I think the 85 1.2 would be a great portrait lens on a crop body and ! wouldn't hesitate to use one. The 200 might be a bit long for me on crop -- but, fine for FF.

So which is better for portraits, crop of FF? FF is better for all circumstances where body bulk and budget doesn't matter. FF offers greater control over DOF, greater color depth, sharper images, and cleaner high ISO images. In some cases, any of these can be an asset with a given portrait, in others, not so much.

Are the differences significant? They can be when you get more discriminating and push your gear to their limits. But, they are often most noticeable when comparing a crop image directly with a FF image of the same subject. If the photos are for the photographer, this can make a big difference. However, most who don't live and breath photography will have trouble determining if a good portrait was taken with a crop body or a FF body.

The bottom line is that both sensor sizes can yield great portraits. Crop sensors can capture great images. Full frame sensors simply give you more to work with. Which can be more than you need for a given situation, or just enough to turn a good image into a great one.


----------



## drmikeinpdx (Jul 24, 2015)

I had a 5D Classic for a while and bought a 7D Classic for the better autofocus system. I ended up using the 5D for almost everything because I liked working with the low noise files in Lightroom. The 7D images would "break up" for lack of a better term if I adjusted them more than a little. If your images are perfectly lit and exposed, then it wouldn't make much difference, but in the real world, I like to be able to make adjustments in post-processing.

For me, the crop sensor bodies have assumed the role of travel and hiking cameras. In those situations, I often take multiple exposure bracketed photos and use HDR software.

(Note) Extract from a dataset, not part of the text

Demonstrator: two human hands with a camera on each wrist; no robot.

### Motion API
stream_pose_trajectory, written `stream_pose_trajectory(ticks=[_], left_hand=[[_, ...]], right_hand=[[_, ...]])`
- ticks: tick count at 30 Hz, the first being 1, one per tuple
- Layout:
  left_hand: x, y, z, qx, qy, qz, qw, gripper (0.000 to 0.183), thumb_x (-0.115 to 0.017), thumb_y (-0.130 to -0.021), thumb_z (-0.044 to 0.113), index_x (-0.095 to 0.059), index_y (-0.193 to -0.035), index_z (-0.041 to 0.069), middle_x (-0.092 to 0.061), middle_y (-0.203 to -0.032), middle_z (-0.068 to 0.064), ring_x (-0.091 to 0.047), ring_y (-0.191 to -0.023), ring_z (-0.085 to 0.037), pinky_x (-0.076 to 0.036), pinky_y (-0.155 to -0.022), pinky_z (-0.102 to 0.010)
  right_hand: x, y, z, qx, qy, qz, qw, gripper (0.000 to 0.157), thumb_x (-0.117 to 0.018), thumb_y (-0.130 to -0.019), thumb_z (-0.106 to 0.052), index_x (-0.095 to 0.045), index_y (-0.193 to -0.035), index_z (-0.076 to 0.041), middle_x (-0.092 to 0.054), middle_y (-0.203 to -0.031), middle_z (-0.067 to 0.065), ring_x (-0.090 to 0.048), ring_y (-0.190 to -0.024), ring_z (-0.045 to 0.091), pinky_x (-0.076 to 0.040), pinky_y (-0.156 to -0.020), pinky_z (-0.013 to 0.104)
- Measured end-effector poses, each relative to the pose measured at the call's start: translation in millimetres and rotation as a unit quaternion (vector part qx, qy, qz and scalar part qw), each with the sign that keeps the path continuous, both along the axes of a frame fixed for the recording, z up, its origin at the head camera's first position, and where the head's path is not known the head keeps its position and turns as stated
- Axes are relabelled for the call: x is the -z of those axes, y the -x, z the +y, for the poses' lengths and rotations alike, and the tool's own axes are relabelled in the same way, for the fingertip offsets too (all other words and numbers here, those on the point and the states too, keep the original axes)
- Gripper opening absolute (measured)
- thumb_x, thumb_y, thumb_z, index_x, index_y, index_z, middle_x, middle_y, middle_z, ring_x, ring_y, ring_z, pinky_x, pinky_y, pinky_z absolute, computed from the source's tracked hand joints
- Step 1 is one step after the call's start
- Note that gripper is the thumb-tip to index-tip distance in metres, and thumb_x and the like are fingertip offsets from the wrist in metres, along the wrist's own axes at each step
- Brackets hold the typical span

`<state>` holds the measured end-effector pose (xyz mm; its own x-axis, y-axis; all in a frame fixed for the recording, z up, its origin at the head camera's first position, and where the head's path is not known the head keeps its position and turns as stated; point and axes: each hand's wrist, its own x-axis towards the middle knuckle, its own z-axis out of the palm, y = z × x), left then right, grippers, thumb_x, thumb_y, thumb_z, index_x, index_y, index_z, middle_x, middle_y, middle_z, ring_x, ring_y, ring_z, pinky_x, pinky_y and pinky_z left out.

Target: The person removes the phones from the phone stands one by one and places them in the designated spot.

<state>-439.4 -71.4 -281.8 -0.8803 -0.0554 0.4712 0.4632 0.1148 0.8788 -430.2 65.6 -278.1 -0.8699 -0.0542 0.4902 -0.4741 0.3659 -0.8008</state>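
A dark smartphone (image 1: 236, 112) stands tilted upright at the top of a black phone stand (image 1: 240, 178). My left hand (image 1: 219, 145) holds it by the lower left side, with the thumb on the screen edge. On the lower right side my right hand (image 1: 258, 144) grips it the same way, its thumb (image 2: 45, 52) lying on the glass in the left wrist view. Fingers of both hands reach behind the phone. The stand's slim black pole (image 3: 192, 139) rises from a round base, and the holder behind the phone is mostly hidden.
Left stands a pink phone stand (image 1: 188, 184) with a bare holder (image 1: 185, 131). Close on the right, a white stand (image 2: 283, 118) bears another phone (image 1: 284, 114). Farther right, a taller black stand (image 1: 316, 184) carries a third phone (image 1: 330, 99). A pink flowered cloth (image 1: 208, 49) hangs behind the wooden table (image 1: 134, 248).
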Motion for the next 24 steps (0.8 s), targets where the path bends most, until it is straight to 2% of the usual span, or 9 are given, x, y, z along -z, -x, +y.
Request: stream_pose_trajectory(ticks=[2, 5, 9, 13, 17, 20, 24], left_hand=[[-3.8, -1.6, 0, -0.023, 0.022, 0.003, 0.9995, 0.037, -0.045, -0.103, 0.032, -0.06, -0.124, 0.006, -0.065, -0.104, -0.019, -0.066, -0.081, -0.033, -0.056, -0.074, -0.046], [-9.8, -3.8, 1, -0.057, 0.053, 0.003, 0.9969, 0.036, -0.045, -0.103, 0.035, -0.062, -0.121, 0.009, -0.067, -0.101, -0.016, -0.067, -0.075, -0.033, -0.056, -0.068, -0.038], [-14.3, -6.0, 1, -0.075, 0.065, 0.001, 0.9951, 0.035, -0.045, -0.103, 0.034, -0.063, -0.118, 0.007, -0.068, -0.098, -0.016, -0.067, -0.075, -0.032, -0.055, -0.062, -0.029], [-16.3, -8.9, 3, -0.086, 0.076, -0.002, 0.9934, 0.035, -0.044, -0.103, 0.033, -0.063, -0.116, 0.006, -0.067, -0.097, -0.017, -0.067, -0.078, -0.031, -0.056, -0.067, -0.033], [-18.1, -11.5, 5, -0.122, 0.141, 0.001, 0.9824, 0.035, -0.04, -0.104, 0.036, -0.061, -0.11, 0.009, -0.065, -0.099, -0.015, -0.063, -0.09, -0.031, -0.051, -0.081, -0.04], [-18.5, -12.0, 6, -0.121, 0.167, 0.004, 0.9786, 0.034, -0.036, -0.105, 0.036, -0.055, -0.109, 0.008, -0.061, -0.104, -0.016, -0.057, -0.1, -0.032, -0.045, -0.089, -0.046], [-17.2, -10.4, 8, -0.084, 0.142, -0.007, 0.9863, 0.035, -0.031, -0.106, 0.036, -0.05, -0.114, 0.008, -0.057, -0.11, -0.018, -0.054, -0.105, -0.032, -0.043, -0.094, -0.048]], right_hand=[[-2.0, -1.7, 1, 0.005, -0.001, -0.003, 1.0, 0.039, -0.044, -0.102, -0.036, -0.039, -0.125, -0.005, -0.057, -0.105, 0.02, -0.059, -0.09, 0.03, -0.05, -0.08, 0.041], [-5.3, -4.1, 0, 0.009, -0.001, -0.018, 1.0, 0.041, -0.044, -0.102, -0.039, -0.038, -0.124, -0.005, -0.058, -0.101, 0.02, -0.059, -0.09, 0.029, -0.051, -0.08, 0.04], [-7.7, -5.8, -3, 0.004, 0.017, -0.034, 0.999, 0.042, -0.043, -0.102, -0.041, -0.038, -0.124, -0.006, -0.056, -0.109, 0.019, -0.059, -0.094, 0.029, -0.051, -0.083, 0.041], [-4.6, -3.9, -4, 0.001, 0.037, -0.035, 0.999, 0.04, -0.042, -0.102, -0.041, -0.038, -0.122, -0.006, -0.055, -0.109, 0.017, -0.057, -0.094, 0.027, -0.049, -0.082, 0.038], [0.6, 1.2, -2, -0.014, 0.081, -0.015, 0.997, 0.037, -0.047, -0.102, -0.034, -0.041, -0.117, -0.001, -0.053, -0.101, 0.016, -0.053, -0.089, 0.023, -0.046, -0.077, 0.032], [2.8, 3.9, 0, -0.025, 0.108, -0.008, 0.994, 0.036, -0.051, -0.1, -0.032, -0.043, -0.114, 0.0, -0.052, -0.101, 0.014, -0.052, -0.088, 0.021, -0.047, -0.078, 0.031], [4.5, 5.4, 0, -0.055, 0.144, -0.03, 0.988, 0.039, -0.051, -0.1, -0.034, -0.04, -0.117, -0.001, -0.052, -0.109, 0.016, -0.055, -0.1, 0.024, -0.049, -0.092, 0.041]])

I have a couple of Rebel-class bodies that serve this role very well. I still have my old 7D, but it rarely gets used. Seems strange to have a crop sensor in such a large, heavy body, but I keep it around as a backup to my current 5D3, because the controls are quite similar.


----------



## RLPhoto (Jul 24, 2015)

After I went FF, It's hard to use aps for portraits. FF I'd just where these big primes are meant to live infront of.


----------



## Zv (Jul 24, 2015)

I guess you could use crop with fast lenses but it's just easier and a little cheaper to use FF. When I had my 7D I was constantly using f/4 on my 70-200 and often had to bring along a faster lens. When I switched to FF I noticed for most shots f/4 was actually pretty decent and gave a nice amount of OOF background. I rarely use my 135L @ f/2 as I like to have most facial features in focus. But least I have options. To get the same look on crop I'd need the 85L which was out of my price range. I also fee the fast primes are wasted on crop with regards to portraits unless you had dual purpose like shooting sports too. But then again - teleconvertor. 

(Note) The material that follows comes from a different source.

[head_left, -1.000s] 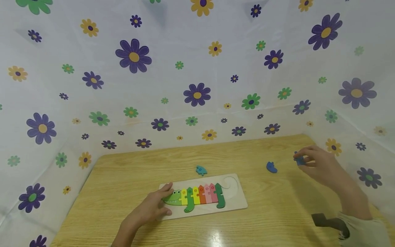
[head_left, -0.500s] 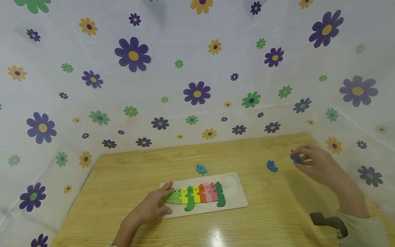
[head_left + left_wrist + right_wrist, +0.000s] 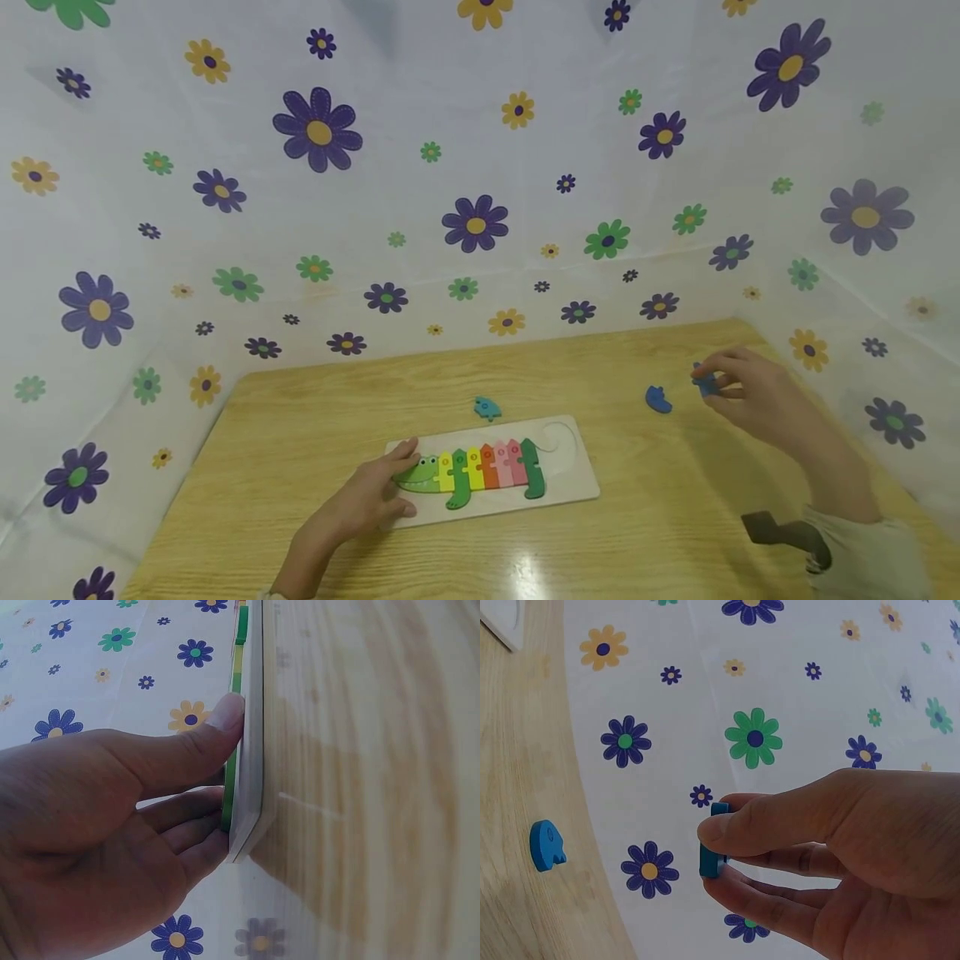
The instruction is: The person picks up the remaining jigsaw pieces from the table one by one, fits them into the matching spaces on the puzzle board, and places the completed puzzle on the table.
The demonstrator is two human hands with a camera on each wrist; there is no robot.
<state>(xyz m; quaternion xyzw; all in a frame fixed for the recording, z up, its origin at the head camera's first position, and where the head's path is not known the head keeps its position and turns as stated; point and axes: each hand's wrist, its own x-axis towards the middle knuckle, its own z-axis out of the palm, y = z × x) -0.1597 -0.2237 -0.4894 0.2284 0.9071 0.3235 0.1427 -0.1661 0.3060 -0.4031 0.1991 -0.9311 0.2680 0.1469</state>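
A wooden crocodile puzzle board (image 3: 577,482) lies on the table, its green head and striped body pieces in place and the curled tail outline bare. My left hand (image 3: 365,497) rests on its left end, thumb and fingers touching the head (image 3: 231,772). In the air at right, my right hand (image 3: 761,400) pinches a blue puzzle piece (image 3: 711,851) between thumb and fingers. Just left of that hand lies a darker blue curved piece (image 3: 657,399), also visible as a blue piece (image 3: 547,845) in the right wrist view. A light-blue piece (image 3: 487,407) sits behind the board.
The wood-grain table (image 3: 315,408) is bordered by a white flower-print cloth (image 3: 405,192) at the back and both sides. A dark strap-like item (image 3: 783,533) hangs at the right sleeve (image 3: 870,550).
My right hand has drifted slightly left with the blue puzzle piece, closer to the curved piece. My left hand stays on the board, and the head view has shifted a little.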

The other thing that bugged me was focal length. I wanted a 50mm lens to be a 50mm lens and not 80mm. To get 85mm I could crop but then that's extra hassle. Just so much easier with FF and portrait primes.


----------



## Aglet (Jul 24, 2015)

Sporgon said:


> Personally I think Canon were quite astute in producing the 7DII, more in touch than Nikon, who continue to lag on the high performance crop sensor front.
> 
> However there is one other thing to bear in mind with FF, and that is the data is more robust in extreme post processing. This may, or may not be important to you.



that's true within makes
but you can put a d7200 up against a 6d and the 7200 is comparable or superior in image quality metrics from base thru 800 iso. At 1600 iso and above the 6d's sensor size and large pixels will provide a slight advantage, accord'in to DxO mark.. But in reality, the cleaner files from the d7200, along with much better color fidelity than the Canon, would allow this particular crop sensor to run with the big dogs a lot farther than you might expect.

Otherwise, good lenses, light and composition and there's really little to differentiate FF from crop. with small, very fast lenses available for small sensors, even MFT can be somewhat competitive with DoF.
Put the same lense on any body, frame the same at the same aperture and you'll end up with fairly similar results unless low light or working distance is an issue.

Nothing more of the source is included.